◆ **How to complete this task**
Below is a listing; restate from it, character for character, the lines beginning at the line holding "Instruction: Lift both" and ending at the line holding "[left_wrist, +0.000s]", both included.

^^^^^^^^

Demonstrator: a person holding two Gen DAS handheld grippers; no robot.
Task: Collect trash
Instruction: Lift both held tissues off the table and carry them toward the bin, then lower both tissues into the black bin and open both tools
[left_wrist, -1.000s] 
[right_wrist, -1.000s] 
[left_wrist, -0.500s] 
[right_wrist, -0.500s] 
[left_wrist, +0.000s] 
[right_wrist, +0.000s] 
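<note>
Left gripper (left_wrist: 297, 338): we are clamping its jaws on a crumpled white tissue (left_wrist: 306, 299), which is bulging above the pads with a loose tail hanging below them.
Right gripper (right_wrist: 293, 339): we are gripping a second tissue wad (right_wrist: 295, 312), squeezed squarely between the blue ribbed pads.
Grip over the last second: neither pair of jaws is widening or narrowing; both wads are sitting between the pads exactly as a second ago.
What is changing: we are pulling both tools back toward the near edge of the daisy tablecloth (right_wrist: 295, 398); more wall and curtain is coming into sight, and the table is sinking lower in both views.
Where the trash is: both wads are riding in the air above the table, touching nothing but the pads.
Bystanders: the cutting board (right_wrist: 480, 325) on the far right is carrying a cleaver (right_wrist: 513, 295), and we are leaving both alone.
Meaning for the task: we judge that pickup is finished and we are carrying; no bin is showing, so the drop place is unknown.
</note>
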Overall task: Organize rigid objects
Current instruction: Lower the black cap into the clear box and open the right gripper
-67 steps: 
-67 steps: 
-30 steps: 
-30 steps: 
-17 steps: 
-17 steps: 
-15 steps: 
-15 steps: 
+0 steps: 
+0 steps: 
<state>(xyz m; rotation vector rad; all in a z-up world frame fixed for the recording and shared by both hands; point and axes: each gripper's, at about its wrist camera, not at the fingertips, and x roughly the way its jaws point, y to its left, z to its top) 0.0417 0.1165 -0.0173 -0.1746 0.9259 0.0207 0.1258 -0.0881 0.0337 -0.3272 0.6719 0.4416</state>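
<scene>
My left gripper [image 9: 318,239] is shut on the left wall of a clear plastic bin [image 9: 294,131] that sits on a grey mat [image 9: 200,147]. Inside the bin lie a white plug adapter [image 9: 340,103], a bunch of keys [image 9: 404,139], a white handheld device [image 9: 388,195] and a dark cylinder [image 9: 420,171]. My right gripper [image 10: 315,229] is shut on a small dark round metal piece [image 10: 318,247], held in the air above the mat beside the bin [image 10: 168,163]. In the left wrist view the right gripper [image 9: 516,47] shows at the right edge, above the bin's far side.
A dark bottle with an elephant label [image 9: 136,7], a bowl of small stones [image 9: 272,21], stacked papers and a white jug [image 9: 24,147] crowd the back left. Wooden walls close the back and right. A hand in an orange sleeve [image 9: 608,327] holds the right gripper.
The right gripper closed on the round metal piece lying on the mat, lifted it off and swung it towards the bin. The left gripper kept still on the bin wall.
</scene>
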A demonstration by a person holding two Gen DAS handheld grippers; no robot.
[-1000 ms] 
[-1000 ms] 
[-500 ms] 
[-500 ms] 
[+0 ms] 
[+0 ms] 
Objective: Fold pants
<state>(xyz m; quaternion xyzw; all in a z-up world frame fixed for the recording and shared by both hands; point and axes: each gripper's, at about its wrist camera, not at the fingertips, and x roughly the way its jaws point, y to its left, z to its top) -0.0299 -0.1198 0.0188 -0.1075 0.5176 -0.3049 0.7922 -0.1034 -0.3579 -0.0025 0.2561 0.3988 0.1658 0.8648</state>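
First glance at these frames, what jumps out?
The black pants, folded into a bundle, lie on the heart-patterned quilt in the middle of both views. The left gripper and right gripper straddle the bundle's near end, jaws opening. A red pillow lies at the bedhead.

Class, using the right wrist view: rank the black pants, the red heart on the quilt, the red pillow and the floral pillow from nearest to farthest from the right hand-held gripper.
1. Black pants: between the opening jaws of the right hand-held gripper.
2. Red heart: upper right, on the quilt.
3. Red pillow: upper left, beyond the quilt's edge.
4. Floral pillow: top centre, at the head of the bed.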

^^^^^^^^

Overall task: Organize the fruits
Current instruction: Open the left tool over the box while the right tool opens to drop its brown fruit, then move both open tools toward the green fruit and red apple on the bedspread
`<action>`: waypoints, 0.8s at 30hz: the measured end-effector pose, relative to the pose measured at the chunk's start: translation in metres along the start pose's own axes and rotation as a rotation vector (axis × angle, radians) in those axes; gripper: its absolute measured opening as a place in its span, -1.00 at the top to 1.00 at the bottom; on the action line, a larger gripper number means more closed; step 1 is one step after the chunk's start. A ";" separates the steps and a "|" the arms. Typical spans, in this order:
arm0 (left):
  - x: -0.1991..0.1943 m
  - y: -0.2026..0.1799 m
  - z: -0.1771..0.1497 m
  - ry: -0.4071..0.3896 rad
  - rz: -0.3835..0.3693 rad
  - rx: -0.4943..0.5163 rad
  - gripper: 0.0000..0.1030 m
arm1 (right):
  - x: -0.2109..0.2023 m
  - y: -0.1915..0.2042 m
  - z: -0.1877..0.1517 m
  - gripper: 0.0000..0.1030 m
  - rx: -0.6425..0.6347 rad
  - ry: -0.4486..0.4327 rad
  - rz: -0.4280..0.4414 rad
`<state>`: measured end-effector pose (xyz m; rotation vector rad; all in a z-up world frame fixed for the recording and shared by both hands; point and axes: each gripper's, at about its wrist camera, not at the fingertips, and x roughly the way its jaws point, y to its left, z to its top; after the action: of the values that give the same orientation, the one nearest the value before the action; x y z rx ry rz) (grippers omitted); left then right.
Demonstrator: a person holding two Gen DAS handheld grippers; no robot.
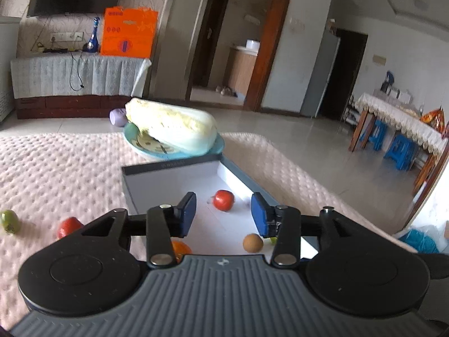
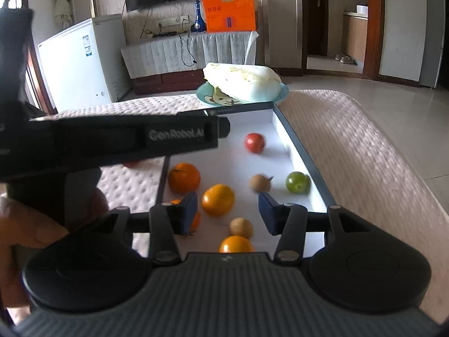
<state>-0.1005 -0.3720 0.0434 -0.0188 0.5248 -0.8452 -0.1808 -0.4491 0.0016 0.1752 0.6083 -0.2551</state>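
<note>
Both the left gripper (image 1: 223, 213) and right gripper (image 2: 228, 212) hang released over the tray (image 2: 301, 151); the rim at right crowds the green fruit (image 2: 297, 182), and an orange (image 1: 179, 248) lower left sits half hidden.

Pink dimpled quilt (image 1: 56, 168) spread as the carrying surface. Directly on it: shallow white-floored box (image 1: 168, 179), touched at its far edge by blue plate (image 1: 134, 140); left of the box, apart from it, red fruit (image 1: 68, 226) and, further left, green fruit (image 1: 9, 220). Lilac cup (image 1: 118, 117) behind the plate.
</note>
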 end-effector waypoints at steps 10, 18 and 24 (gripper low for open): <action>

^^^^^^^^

◆ **Response box**
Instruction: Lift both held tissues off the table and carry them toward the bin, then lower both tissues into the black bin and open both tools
[left_wrist, -1.000s] 
[right_wrist, -1.000s] 
[left_wrist, -0.500s] 
[right_wrist, -0.500s] 
[left_wrist, +0.000s] 

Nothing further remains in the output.